L'Indienne promène autour d'elle un regard rapide.

De plus en plus furieux, le lac enfle ses flots. Dans cinq minutes il sera impossible à une fragile embarcation d'écorce de le tenir.

Mais sur la droite, à peu de distance, se montre le rivage, dominé par une haute montagne jaune comme le safran.

Cette montagne, Meneh-Ouiakon la connaît; les Nadoessis la nomment
Nega-Wadju, c'est-à-dire la Montagne de Sable, ou les
Grands-Sables, suivant l'appellation qui lui a été donnée par les
Canadiens-Français.

Le parti de l'Indienne est aussitôt pris.

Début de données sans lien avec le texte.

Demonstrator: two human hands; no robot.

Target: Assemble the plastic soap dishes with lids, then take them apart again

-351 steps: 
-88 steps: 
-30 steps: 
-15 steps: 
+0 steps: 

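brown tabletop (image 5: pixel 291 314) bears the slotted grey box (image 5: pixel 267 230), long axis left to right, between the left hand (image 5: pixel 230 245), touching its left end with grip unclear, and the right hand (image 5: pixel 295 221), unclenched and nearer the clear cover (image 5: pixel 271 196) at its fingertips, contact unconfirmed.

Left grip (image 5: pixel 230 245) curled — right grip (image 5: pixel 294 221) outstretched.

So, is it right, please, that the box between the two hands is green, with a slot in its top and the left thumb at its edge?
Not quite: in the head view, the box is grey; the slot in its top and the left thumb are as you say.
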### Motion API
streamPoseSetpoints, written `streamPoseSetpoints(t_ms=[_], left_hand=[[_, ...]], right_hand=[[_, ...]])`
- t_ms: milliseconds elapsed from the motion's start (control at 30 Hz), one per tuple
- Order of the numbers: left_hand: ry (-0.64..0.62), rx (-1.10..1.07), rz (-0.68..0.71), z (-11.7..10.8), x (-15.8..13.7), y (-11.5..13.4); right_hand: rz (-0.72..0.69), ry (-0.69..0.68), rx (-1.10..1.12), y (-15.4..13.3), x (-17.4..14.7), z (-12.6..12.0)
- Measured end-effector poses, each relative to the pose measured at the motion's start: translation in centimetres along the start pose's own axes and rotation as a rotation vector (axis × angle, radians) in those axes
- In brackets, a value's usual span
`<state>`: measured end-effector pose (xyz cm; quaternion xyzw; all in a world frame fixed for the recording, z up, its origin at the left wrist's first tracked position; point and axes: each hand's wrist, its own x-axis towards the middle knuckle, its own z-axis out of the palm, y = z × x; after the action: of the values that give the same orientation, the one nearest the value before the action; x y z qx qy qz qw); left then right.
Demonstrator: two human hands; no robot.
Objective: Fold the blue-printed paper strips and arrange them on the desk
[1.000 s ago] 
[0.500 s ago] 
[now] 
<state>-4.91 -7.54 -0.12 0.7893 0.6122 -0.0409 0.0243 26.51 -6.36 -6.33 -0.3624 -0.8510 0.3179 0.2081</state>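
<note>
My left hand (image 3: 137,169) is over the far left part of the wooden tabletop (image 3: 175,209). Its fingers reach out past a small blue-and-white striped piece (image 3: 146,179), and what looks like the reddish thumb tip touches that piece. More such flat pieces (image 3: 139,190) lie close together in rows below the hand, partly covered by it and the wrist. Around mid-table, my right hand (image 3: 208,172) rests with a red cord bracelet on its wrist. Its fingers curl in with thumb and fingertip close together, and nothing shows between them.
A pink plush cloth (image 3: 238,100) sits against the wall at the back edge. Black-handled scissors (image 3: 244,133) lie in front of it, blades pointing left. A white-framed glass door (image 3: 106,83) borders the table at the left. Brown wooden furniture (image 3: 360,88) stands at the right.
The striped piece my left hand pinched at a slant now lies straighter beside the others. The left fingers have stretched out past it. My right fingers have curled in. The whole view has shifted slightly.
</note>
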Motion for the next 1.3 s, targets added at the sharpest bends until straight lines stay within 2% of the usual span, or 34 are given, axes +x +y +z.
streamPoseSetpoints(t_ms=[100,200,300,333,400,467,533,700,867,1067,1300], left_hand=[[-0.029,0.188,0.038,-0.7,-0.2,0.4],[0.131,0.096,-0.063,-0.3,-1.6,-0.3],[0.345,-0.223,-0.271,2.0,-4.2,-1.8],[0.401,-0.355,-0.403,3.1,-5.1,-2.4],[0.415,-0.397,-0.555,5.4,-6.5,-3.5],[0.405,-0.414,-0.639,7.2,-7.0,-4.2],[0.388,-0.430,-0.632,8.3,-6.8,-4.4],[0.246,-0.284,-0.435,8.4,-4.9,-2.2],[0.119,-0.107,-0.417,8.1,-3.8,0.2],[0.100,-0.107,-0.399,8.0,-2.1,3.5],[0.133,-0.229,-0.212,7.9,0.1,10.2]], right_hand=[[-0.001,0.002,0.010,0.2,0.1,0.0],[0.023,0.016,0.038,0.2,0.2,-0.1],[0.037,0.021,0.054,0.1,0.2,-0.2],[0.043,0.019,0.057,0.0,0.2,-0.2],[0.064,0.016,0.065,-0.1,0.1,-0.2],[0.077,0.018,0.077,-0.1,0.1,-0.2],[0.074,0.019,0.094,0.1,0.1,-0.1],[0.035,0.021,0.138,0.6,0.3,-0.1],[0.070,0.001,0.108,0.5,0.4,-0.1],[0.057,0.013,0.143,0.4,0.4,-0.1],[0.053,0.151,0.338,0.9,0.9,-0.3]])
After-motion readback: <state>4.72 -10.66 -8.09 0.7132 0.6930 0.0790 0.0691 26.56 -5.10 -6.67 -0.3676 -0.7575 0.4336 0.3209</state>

Elle tourne son canot vers cette falaise. L'abordage offre des difficultés, du danger, car les lames, après s'être brisées avec fracas à la grève, reviennent, se replient comme d'énormes serpents sur elles-mêmes, et menacent de mettre en pièces tout ce qui tenterait de leur faire obstacle.

Mais Meneh-Ouiakon, bercée depuis son jeune âge sur le lac Supérieur, en sait affronter les furies.

Elle donne deux vigoureux coups de pagaie, se porte à la crête d'une vague haute comme une colline, y maintient adroitement son esquif, arrive à dix pas de la berge, et au moment où la vague qui l'a amenée va se retirer, elle abandonne son canot pour sauter dans l'eau, et s'accroche, avec l'énergie du désespoir, à une roche erratique, empâtée dans le sable du rivage.

Les flots s'éloignent, laissant pour un moment le batture à sec.